Related: Drug crimes overview, Challenging the drug evidence, Possession of a controlled substance, and Trafficking and mandatory minimums.
I am one of six ACS-CHAL Forensic Lawyer-Scientists in Florida, with chromatography training from Axion Analytical Labs in Chicago. When a case turns on what a substance is, or on the concentration inside it, I read the laboratory work the way the analyst does. More on the forensic lawyer-scientist credential.
Common Questions
Is marijuana still illegal in Florida?
Outside the medical program, yes. Possession of twenty grams or less is a misdemeanor, more than twenty grams is a third-degree felony, and sale, delivery, or cultivation is a felony. Large amounts cross into trafficking. Florida's medical-use program makes cannabis lawful for qualified registered patients within the program's limits.
What is the difference between hemp and marijuana?
They are the same plant and are identical in look and smell. The only legal difference is the concentration of delta-9 THC: hemp is defined as cannabis at or below three-tenths of one percent, and anything above that line is marijuana. To convict, the State has to prove the substance was above that line, which a standard cannabis identification does not measure.
Can the State prove my cannabis was not legal hemp?

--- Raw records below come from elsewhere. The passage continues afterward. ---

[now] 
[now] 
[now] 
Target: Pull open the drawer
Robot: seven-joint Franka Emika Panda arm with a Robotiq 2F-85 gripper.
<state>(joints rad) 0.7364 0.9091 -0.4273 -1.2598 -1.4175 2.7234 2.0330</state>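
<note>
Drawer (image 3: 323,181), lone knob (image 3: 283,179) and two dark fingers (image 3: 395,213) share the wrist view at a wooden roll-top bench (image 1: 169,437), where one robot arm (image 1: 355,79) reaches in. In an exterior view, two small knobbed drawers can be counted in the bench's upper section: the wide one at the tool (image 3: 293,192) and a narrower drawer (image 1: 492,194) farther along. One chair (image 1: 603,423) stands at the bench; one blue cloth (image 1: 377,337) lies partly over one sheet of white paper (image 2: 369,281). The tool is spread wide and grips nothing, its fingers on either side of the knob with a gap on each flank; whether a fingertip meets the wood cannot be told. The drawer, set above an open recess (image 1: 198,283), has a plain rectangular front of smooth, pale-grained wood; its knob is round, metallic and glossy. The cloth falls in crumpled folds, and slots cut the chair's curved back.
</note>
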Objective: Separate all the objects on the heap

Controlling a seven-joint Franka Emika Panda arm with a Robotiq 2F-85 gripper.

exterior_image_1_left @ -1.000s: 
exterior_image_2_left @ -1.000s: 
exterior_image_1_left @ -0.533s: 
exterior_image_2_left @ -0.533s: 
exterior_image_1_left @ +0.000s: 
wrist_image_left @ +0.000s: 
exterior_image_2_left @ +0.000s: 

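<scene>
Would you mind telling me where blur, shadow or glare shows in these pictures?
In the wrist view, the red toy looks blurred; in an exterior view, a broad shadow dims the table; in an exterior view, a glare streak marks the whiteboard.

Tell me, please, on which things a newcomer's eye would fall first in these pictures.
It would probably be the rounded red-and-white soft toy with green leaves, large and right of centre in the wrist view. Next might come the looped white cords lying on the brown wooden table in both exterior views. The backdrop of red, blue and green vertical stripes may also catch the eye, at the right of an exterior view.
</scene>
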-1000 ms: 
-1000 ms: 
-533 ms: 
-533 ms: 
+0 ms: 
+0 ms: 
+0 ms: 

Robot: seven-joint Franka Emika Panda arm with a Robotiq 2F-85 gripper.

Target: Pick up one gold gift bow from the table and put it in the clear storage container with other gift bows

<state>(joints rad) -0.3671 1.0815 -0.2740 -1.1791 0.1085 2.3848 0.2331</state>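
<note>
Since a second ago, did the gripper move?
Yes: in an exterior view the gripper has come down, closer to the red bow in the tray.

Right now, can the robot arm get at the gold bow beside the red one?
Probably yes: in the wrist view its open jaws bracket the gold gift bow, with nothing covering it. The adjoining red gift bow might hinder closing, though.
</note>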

That is the question worth pressing. A typical crime-lab identification confirms that a substance is cannabis but does not quantify its THC. Without testing that measures the THC concentration, proving the substance was illegal marijuana rather than legal hemp can be a real problem for the State.
Does the smell of marijuana let police search my car?
Not on odor alone, at least not in the Tampa Bay area. In October 2025 the Second District Court of Appeal held in Williams v. State that the smell of cannabis by itself no longer establishes probable cause for a search, because legal hemp and lawful marijuana smell the same as illegal marijuana. That decision is binding in Hillsborough, Pinellas, Pasco, Manatee, Sarasota, and DeSoto counties. Odor combined with other facts can still justify a search, but a search based only on smell after October 1, 2025 is a strong candidate for a motion to suppress.
What is a marijuana grow house charge?
Maintaining a structure for the cultivation or trafficking of cannabis is a grow-house offense under section 893.1351, with penalties that increase when there are many plants or when a minor is present. These cases turn on who controlled the space and the plants, which raises the same constructive-possession questions as any drug case.
This page is general information about Florida law, not legal advice, and it does not create an attorney-client relationship. The charge and the defenses turn on the substance, the amount, and the facts, and the law can change, so confirm how it applies with counsel. Every case is different, and past results do not guarantee a similar outcome.